DIRECTIONS: Identify, in the records below, every line where the string "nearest" appears, and copy each such line.

[Saved entries]
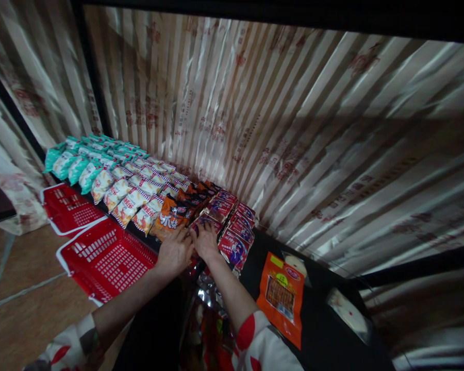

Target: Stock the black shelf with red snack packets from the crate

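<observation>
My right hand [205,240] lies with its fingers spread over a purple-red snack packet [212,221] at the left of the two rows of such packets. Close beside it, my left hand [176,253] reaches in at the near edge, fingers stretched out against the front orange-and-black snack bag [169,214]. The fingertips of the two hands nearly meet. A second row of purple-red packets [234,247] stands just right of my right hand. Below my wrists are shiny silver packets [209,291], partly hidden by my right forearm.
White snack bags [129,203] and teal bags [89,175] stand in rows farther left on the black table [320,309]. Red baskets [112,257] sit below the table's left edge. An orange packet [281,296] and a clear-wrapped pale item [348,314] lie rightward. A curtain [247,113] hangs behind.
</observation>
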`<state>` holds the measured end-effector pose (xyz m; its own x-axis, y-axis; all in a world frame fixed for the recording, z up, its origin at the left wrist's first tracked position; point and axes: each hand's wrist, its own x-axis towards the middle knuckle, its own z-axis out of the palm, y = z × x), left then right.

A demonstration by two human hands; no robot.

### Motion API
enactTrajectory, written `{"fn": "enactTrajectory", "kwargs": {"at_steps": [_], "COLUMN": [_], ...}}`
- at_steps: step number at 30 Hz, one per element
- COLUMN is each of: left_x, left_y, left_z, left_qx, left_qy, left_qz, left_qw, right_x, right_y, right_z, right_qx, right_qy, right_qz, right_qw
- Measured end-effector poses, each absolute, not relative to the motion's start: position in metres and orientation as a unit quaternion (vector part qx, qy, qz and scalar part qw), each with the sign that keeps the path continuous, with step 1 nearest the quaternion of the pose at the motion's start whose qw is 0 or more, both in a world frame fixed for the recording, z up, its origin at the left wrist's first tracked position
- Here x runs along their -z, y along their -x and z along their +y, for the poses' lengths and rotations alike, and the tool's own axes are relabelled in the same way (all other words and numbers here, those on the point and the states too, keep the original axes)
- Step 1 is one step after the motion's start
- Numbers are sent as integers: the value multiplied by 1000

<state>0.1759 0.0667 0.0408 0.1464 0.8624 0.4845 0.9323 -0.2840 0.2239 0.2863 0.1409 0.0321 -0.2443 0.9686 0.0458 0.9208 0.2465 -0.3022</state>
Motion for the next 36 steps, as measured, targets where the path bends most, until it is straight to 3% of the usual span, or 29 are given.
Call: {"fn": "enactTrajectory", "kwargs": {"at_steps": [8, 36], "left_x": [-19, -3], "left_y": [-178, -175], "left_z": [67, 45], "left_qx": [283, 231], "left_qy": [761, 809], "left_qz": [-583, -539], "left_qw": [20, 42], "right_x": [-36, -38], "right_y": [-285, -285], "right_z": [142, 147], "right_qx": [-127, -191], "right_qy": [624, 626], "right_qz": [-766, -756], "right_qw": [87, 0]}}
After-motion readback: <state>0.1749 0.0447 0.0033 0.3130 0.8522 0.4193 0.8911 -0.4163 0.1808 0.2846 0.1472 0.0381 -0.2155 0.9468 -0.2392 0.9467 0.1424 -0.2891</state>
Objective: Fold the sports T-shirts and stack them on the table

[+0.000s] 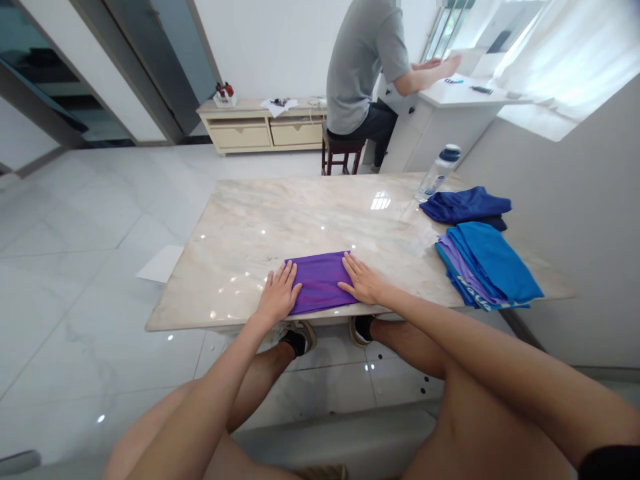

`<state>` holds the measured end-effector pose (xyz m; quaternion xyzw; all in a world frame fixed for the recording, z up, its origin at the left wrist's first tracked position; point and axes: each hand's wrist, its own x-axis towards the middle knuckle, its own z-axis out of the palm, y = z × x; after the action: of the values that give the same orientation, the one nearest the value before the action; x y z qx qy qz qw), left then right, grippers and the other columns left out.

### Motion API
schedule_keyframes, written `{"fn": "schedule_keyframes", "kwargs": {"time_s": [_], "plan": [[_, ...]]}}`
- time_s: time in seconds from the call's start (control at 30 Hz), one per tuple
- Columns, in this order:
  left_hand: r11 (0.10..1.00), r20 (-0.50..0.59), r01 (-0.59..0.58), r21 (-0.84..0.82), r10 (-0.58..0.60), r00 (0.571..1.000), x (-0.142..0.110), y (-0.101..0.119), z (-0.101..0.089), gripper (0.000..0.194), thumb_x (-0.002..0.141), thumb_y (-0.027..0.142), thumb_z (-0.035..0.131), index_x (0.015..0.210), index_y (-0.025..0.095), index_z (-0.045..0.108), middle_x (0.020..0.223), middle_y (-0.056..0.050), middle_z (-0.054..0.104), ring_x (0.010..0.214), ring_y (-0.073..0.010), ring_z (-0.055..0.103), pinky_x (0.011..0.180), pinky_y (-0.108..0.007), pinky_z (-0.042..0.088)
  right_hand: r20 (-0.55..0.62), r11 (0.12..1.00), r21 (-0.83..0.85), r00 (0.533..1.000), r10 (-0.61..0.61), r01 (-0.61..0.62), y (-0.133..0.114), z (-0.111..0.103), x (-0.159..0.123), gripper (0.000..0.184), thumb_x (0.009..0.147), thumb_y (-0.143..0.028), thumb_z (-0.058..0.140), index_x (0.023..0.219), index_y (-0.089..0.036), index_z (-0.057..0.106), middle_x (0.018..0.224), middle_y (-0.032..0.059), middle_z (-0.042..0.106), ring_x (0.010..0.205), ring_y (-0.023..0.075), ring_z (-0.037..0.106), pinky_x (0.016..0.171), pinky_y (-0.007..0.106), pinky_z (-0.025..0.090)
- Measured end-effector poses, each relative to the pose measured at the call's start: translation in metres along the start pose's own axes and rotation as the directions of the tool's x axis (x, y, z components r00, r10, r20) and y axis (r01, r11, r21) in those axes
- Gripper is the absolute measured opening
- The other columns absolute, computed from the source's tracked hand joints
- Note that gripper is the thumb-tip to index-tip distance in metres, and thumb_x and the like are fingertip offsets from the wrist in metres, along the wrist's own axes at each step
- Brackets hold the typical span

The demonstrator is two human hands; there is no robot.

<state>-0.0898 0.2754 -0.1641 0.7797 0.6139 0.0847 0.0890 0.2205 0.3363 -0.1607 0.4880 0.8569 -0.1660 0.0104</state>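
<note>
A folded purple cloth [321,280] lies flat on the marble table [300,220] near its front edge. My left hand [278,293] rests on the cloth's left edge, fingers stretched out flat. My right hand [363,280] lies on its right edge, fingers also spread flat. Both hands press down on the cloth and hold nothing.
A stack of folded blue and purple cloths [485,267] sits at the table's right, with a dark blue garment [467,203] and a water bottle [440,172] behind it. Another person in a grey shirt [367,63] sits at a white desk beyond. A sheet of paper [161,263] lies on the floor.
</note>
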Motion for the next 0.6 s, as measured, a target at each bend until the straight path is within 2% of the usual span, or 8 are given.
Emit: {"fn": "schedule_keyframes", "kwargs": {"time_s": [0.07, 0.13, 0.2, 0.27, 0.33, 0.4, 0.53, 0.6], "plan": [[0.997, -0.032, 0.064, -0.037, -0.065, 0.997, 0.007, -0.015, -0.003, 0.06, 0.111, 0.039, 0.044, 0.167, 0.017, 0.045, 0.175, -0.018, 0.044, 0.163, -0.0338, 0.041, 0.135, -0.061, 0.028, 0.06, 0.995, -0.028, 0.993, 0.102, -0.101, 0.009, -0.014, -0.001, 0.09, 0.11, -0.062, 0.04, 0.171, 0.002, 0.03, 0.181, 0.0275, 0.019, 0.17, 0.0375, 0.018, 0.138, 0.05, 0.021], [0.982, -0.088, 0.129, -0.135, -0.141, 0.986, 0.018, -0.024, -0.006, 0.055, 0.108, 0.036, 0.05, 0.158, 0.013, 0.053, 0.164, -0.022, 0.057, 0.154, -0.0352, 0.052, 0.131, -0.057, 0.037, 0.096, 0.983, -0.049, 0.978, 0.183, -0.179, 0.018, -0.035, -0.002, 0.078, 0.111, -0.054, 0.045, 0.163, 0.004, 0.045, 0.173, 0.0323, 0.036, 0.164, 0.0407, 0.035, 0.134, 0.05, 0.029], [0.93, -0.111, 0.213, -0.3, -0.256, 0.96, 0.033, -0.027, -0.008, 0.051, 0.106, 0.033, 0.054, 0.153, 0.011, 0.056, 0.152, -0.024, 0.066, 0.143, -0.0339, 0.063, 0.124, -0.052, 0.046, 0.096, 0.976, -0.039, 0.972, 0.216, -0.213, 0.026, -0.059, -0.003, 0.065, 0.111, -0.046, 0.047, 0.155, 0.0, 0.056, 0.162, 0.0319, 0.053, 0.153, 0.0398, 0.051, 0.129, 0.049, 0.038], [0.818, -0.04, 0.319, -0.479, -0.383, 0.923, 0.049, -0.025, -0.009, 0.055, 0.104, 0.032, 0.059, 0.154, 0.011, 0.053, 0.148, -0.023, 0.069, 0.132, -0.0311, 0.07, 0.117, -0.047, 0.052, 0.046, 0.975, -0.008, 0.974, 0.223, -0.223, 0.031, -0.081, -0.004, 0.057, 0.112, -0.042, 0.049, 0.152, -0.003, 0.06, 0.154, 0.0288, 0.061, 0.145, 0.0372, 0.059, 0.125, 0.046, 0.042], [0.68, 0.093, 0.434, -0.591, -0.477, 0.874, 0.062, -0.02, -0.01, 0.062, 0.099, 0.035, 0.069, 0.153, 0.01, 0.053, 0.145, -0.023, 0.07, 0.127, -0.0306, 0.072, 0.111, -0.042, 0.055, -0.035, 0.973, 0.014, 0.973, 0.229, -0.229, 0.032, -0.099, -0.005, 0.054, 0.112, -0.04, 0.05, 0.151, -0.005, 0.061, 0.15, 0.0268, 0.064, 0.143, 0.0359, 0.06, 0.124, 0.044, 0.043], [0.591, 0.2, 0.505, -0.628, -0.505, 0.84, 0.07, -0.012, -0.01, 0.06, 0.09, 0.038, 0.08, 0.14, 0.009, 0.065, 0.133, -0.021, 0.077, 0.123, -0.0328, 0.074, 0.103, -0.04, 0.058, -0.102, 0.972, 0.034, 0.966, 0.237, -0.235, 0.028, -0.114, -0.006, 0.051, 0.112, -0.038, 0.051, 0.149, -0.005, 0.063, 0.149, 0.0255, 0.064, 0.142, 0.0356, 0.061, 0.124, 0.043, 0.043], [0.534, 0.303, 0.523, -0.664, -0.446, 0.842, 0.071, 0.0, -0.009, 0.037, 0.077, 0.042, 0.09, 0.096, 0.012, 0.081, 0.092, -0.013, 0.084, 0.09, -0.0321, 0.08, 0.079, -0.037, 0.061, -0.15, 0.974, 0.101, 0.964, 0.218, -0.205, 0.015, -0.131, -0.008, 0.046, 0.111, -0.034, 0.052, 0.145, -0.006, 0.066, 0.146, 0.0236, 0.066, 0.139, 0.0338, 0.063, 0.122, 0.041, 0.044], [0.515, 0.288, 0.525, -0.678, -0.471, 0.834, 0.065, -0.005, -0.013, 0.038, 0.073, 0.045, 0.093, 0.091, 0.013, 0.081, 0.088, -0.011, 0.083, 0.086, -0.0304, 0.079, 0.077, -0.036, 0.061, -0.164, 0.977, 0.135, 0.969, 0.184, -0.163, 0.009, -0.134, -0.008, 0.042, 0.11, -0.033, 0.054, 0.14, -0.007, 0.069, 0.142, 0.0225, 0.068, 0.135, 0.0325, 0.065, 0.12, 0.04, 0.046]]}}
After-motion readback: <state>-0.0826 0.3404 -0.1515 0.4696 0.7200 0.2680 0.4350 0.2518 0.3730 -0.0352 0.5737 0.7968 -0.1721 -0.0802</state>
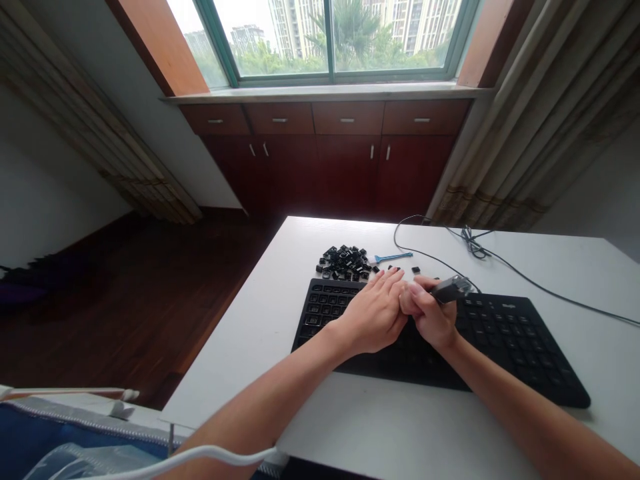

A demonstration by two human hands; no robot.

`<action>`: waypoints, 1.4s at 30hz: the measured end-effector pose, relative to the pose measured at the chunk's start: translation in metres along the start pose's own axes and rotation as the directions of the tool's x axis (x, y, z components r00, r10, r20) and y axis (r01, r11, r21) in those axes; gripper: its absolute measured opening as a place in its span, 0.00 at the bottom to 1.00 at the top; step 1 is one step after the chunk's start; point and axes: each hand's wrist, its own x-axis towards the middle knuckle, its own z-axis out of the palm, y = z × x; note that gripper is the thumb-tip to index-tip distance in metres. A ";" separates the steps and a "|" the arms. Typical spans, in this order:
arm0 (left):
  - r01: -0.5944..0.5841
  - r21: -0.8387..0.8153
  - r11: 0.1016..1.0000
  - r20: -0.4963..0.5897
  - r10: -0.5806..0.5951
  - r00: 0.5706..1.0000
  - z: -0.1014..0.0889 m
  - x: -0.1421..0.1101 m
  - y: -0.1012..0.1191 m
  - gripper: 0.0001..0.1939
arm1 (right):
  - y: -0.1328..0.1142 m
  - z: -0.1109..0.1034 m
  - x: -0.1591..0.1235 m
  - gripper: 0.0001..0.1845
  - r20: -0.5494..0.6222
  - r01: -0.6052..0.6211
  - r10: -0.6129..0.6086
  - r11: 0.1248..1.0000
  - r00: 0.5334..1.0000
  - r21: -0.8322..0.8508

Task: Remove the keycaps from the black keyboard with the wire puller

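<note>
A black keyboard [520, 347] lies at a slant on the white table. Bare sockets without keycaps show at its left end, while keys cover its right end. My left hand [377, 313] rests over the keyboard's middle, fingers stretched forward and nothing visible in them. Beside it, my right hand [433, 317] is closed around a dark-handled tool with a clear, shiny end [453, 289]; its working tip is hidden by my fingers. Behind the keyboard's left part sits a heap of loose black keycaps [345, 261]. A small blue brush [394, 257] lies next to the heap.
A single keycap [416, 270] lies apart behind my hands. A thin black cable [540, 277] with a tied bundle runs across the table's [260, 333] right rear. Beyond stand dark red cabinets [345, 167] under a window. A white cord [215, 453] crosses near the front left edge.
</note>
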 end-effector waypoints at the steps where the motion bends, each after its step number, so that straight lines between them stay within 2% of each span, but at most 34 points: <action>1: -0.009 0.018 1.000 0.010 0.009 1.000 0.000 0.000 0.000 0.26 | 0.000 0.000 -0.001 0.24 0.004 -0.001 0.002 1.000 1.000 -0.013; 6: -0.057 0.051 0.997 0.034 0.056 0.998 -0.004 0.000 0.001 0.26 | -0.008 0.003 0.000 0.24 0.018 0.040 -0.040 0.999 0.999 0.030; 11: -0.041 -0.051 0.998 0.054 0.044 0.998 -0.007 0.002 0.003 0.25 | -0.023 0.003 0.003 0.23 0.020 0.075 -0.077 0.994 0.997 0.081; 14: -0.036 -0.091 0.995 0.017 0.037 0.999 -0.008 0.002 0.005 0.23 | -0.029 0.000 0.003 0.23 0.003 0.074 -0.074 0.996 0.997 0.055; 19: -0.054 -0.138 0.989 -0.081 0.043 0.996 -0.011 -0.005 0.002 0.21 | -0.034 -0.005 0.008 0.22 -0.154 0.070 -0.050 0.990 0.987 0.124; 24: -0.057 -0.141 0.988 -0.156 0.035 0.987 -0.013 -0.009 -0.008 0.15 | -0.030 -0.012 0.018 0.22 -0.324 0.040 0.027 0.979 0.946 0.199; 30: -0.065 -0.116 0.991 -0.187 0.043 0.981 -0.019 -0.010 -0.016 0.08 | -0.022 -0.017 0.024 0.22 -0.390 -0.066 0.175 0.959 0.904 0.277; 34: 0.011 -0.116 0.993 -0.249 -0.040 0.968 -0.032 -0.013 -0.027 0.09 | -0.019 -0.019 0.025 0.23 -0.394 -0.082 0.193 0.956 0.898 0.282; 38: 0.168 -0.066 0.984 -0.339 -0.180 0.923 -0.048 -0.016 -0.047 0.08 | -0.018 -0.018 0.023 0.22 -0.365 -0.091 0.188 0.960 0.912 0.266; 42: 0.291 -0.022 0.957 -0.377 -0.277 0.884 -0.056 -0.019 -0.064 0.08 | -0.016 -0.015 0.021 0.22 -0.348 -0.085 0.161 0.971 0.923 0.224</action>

TASK RESPONSE:
- Measured end-effector poses, each absolute, not relative to the motion's start: position in metres and orientation as a unit quaternion (vector part qx, qy, qz and scalar part qw), each with the sign that keeps the path continuous, with step 1 nearest the quaternion of the pose at the motion's start whose qw is 0 or more, both in a world frame fixed for the recording, z up, its origin at the left wrist's first tracked position
`<state>` holds the measured end-effector pose (xyz m; quaternion xyzw; all in a world frame fixed for the recording, z up, its origin at the left wrist's first tracked position; point and axes: each hand's wrist, its own x-axis towards the middle knuckle, its own z-axis out of the palm, y = z × x; after the action: of the values that give the same orientation, the one nearest the value before the action; x y z qx qy qz qw), left then right, grippers and the other columns left out.

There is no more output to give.